Required work
With pictures omitted, restate the data word for word.
Information provided Block Start
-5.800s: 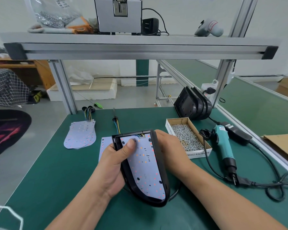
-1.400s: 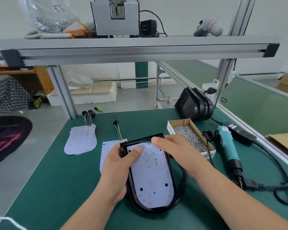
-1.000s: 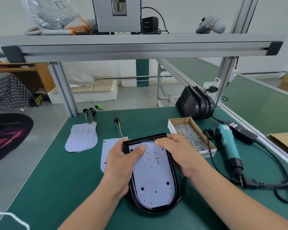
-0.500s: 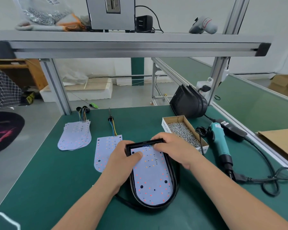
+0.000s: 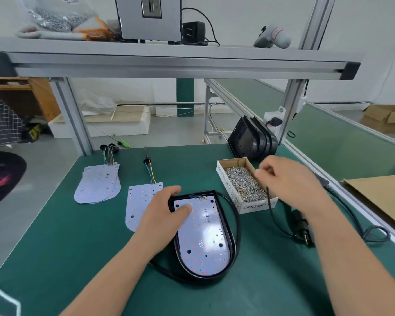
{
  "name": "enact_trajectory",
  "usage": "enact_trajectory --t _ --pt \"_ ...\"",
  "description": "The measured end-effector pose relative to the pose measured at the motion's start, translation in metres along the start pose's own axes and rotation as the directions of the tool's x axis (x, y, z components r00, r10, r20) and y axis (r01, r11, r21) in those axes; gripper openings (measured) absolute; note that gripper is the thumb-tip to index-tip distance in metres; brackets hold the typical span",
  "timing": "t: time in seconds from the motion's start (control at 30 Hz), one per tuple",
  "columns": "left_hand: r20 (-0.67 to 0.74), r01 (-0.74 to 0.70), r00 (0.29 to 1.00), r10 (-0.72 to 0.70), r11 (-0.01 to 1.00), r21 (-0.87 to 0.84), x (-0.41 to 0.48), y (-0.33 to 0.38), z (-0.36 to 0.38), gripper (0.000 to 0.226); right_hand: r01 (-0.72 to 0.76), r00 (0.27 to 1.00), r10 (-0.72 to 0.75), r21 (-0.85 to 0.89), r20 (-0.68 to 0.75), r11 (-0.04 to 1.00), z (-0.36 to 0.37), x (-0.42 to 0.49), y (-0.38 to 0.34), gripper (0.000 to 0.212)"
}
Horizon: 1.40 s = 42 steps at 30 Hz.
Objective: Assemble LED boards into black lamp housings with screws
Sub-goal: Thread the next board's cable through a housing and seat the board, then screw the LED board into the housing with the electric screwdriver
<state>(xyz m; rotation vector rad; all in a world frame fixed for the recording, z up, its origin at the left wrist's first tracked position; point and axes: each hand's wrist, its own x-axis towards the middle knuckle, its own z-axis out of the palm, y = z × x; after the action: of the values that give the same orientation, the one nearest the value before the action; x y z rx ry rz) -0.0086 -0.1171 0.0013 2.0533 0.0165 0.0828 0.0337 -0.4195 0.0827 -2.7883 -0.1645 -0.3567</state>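
black plastic is sitting under the left hand (image 5: 162, 215): its thumb is pressing the top-left corner of the board (image 5: 203, 236) while its fingers are curling round the rim of the housing (image 5: 193, 194) at that corner, pinning both to the green mat (image 5: 55, 236). the right hand (image 5: 290, 181) is hovering over the far right edge of the screw box (image 5: 258, 205), fingers curled close together; blur is hiding whether they are pinching anything.

i judge the coming move is turning on this: the housing is lying near, at about 8 o'clock from the right hand, its long axis running 12 to 6 with the rounded end at 6. the right hand is nearer to both the screws (image 5: 244, 184) and the screwdriver (image 5: 301, 226), which is lying at 3 o'clock from the housing.

the board is looking flat and pale, dotted with red and amber leds and dark holes. the screws are glinting, small and loose, heaped in plain cardboard.
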Motion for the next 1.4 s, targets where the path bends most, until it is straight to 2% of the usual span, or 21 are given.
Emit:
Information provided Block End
Response
-5.800s: 
-1.400s: 
-1.000s: 
-0.500s: 
+0.000s: 
{
  "name": "enact_trajectory",
  "usage": "enact_trajectory --t _ --pt \"_ ...\"",
  "description": "The measured end-effector pose relative to the pose measured at the motion's start, translation in metres along the start pose's own axes and rotation as the directions of the tool's x axis (x, y, z components r00, r10, r20) and y axis (r01, r11, r21) in those axes; gripper openings (measured) absolute; note that gripper is the thumb-tip to index-tip distance in metres; brackets hold the typical span",
  "timing": "t: time in seconds from the motion's start (control at 30 Hz), one per tuple",
  "columns": "left_hand: r20 (-0.67 to 0.74), r01 (-0.74 to 0.70), r00 (0.29 to 1.00), r10 (-0.72 to 0.70), r11 (-0.01 to 1.00), r21 (-0.87 to 0.84), x (-0.41 to 0.48), y (-0.33 to 0.38), z (-0.36 to 0.38), gripper (0.000 to 0.226); right_hand: r01 (-0.72 to 0.76), r00 (0.27 to 1.00), r10 (-0.72 to 0.75), r21 (-0.85 to 0.89), r20 (-0.68 to 0.75), r11 (-0.04 to 1.00), z (-0.36 to 0.37), x (-0.42 to 0.49), y (-0.38 to 0.34), gripper (0.000 to 0.212)"
}
Horizon: 1.40 s = 42 steps at 30 Hz.
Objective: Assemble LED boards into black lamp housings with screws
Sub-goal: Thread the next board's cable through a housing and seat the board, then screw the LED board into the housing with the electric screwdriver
<state>(xyz m; rotation vector rad; all in a world frame fixed for the recording, z up, its origin at the left wrist's first tracked position; point and axes: each hand's wrist, its own x-axis towards the middle knuckle, its own z-axis out of the palm, y = z × x; after the action: of the values that give the same orientation, the one nearest the value before the action; x y z rx ry rz) -0.0086 -0.1171 0.0013 2.0533 0.0165 0.0828 0.0337 -0.4195 0.0827 -2.7883 -0.1645 -0.3567</state>
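black plastic is sitting under the left hand (image 5: 162, 215): its thumb is pressing the top-left corner of the board (image 5: 203, 236) while its fingers are curling round the rim of the housing (image 5: 193, 194) at that corner, pinning both to the green mat (image 5: 55, 236). the right hand (image 5: 290, 181) is hovering over the far right edge of the screw box (image 5: 258, 205), fingers curled close together; blur is hiding whether they are pinching anything.

i judge the coming move is turning on this: the housing is lying near, at about 8 o'clock from the right hand, its long axis running 12 to 6 with the rounded end at 6. the right hand is nearer to both the screws (image 5: 244, 184) and the screwdriver (image 5: 301, 226), which is lying at 3 o'clock from the housing.

the board is looking flat and pale, dotted with red and amber leds and dark holes. the screws are glinting, small and loose, heaped in plain cardboard.
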Motion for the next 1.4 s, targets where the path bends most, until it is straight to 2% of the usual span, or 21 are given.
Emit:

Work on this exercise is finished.